​Los equipos de emergencia trabajan sin descanso este lunes tras registrarse un devastador desastre natural dentro de la famosa reserva biológica estadounidense. Las corrientes descontroladas cobraron la vida de una persona y obligaron a poner a salvo a decenas de viajeros afectados. Adicionalmente, las autoridades buscan intensamente a unos quince senderistas cuyo paradero actual resulta completamente desconocido.

​Guardaparques del servicio nacional hallaron el cuerpo sin vida de un hombre cerca del sector de Crystal Rapids durante la noche del domingo. Diversos organismos estatales colaboran activamente en las tareas de rastreo sobre el terreno accidentado. Los brigadistas inspeccionan exhaustivamente cada rincón para ubicar a los sobrevivientes del reciente desastre natural.

​Consecuencias directas del desastre natural en la zona turística

​La emergencia comenzó el sábado por la tarde cuando una repentina corriente arrasó el sector de Bright Angel Canyon. El torrente arrastró voluminosas rocas e inacabables escombros hacia el cauce del río Colorado. El impacto de la riada destruyó puentes peatonales clave y fracturó la infraestructura esencial de la reserva.

​Frente a la magnitud de este desastre natural, la gerencia decretó el cierre inmediato de los campamentos principales y de varios senderos populares. Las predicciones meteorológicas anticipan la llegada de nuevas precipitaciones en las próximas horas. Dichas condiciones climáticas mantienen bajo amenaza constante a todo el personal de salvamento operativo.

​La fuerza del agua ocasionó también la ruptura de la red hídrica principal que suministra agua dulce a las instalaciones del recinto.

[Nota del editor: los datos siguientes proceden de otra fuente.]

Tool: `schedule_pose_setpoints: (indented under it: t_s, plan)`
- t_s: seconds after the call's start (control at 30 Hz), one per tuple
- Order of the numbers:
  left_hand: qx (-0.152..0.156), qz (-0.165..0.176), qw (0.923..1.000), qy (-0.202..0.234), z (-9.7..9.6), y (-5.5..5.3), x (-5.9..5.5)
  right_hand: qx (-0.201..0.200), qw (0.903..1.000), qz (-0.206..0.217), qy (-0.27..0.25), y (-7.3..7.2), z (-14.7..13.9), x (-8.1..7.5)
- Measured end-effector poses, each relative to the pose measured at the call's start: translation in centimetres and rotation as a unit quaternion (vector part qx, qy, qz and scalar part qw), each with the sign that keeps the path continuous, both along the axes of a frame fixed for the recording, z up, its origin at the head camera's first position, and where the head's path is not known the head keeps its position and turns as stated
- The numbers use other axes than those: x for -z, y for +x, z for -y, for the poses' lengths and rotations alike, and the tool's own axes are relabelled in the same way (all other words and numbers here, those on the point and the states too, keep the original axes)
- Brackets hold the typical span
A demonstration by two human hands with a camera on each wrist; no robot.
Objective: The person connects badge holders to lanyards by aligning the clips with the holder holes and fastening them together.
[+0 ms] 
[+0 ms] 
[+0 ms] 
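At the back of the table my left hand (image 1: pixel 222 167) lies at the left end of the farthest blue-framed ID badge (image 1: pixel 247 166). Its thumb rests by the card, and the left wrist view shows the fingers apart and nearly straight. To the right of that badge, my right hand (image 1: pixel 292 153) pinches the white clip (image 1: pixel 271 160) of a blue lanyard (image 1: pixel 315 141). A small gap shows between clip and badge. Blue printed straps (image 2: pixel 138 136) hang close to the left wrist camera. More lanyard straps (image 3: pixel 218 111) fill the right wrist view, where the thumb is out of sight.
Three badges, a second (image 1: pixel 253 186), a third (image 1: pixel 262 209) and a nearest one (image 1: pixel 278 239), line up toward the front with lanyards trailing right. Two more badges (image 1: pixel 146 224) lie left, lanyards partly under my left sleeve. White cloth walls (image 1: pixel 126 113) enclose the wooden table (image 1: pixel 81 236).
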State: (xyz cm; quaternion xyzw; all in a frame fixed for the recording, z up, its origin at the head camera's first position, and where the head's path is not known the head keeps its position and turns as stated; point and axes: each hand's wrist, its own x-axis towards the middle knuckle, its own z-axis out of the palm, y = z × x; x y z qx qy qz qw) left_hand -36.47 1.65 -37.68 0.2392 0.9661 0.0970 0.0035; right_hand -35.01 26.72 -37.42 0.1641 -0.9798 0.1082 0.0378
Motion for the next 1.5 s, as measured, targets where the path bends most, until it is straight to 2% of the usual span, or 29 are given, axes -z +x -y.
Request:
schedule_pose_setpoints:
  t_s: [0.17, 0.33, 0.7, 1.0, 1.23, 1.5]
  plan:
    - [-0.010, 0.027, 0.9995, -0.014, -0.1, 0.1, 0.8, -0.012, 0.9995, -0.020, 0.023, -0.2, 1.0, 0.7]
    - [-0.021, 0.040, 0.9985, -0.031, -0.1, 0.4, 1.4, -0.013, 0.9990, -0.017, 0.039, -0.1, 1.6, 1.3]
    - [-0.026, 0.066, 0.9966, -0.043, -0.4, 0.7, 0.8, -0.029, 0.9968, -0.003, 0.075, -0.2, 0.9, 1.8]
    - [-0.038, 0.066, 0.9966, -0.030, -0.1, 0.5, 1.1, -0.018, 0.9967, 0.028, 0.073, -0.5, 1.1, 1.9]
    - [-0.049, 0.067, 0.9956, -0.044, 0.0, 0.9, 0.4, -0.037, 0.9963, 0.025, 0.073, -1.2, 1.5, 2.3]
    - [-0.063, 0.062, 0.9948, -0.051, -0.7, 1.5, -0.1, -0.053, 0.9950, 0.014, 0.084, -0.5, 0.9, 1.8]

Por este motivo, la administración prohibió las pernoctaciones y restringió severamente el uso del recurso vital entre los visitantes presentes.

​Esta famosa área protegida figura entre los destinos naturales más concurridos de Estados Unidos con millones de visitas registradas anualmente. Los efectos del desastre natural complican gravemente la logística interior y mantienen en alerta máxima a toda la región de Arizona.